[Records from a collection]
--------------------
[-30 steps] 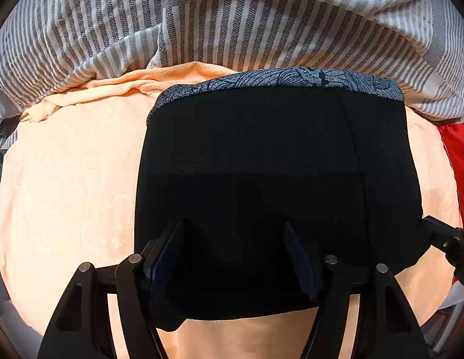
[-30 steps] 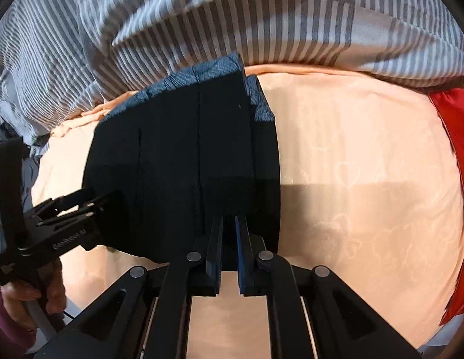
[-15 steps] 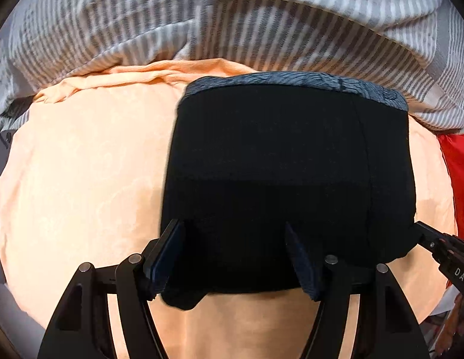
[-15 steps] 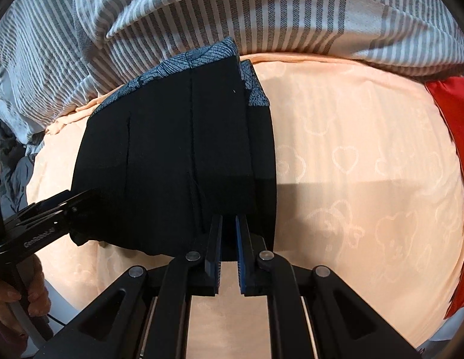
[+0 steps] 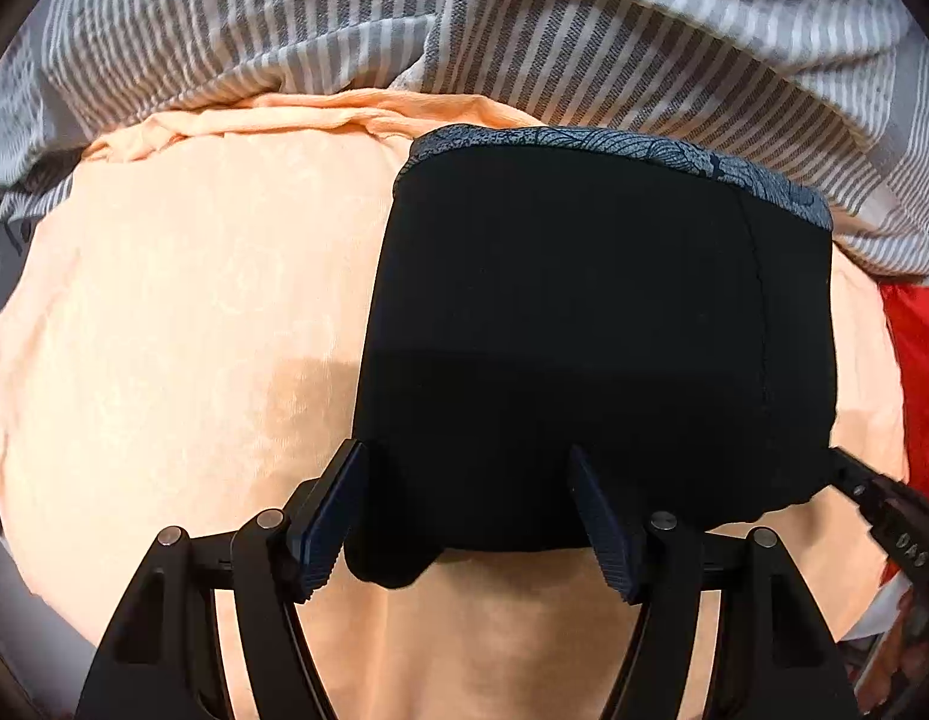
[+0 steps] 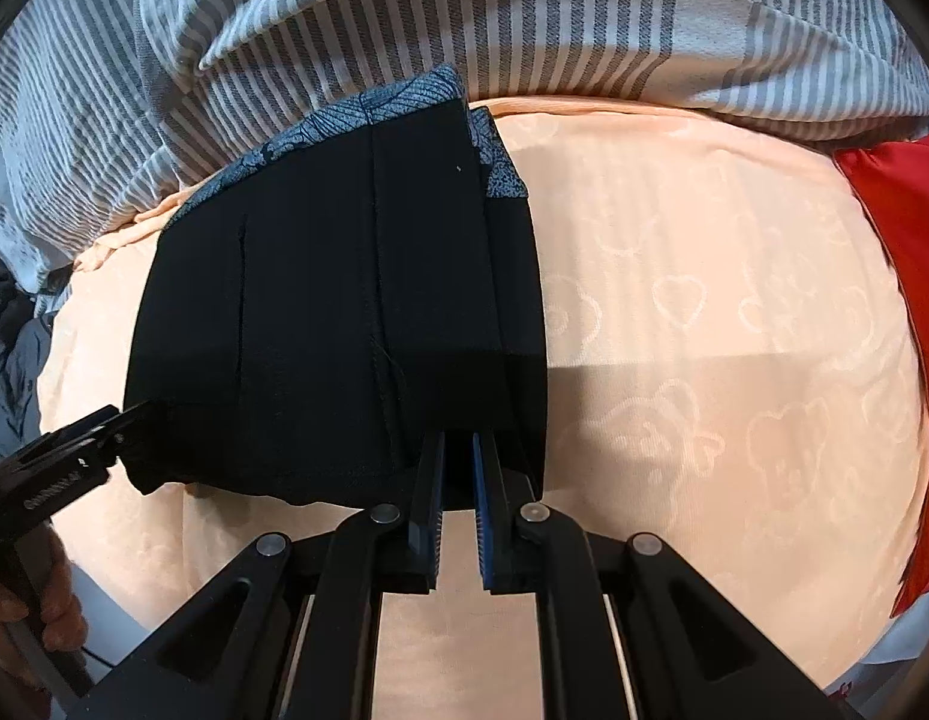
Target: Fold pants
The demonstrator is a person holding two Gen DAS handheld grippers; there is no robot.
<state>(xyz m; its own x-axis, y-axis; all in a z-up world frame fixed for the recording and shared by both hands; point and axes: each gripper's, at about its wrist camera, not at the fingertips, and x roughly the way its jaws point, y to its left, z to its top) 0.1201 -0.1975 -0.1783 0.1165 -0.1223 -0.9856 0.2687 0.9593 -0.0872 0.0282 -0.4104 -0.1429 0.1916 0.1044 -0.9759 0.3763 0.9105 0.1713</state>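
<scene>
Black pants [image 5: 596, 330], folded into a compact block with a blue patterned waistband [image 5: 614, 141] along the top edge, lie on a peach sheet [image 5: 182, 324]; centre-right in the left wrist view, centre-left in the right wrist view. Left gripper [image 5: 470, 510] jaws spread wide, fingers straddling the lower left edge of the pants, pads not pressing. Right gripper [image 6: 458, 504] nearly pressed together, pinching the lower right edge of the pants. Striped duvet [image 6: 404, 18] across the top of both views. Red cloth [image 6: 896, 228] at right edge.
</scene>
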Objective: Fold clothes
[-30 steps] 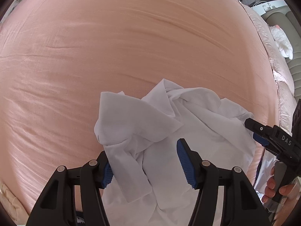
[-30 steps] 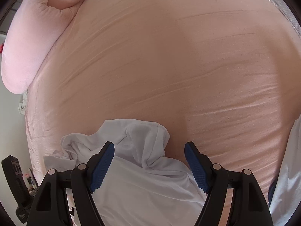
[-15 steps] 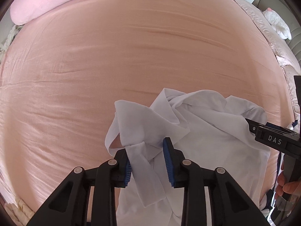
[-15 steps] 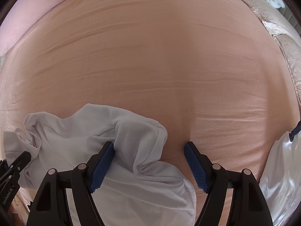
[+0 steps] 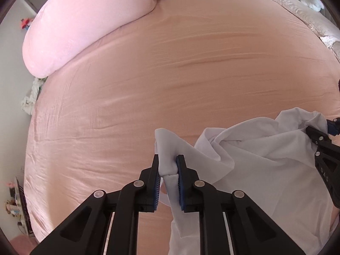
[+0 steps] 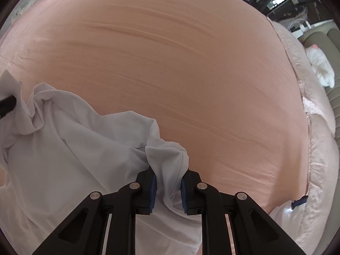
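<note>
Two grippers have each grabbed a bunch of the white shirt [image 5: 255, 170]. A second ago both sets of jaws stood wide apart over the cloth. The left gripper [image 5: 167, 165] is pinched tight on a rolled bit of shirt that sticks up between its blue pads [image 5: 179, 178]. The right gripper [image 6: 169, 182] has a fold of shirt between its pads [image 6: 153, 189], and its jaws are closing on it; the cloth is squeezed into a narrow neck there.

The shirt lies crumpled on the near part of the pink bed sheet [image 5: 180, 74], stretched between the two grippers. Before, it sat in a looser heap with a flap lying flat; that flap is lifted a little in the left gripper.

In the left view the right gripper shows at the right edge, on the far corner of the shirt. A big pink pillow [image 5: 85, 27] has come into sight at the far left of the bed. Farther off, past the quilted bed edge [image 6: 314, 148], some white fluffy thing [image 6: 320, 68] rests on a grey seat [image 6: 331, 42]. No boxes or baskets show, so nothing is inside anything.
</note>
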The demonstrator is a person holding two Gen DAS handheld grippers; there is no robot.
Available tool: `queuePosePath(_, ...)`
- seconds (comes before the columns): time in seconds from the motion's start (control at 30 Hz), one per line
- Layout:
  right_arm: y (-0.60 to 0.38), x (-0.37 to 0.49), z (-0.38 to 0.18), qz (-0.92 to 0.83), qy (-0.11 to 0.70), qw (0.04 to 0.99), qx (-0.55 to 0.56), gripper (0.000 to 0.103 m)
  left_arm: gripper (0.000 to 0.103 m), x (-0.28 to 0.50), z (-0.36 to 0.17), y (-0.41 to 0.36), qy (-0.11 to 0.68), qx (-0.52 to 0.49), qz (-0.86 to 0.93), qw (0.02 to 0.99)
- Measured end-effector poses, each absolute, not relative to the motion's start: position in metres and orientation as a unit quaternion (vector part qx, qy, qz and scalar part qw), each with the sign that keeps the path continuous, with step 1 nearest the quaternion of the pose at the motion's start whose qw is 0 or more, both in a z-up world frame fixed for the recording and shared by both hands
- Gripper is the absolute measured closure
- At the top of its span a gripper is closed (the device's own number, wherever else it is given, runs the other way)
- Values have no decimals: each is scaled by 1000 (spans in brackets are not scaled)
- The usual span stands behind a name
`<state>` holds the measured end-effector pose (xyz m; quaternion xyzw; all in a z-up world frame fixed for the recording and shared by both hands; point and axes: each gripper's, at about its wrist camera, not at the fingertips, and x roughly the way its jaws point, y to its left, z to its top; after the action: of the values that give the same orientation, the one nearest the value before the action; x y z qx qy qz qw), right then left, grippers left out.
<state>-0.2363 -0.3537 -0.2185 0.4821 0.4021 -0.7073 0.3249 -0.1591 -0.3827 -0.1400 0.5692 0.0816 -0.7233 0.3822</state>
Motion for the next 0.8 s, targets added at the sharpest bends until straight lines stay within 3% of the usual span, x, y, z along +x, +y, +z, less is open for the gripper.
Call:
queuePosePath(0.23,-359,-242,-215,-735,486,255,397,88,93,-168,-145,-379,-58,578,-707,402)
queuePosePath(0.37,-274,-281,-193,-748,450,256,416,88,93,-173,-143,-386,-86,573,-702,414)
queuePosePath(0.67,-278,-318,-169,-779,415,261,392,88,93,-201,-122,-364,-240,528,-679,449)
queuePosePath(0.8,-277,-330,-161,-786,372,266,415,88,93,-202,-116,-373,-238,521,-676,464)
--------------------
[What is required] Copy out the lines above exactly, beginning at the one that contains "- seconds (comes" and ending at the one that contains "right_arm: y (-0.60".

[Output]
- seconds (comes before the columns): time in seconds from the motion's start (control at 30 Hz), one per line
- Layout:
  right_arm: y (-0.60 to 0.38), x (-0.37 to 0.49), z (-0.38 to 0.18), qz (-0.92 to 0.83), qy (-0.11 to 0.70), qw (0.04 to 0.99), qx (-0.55 to 0.56), gripper (0.000 to 0.103 m)

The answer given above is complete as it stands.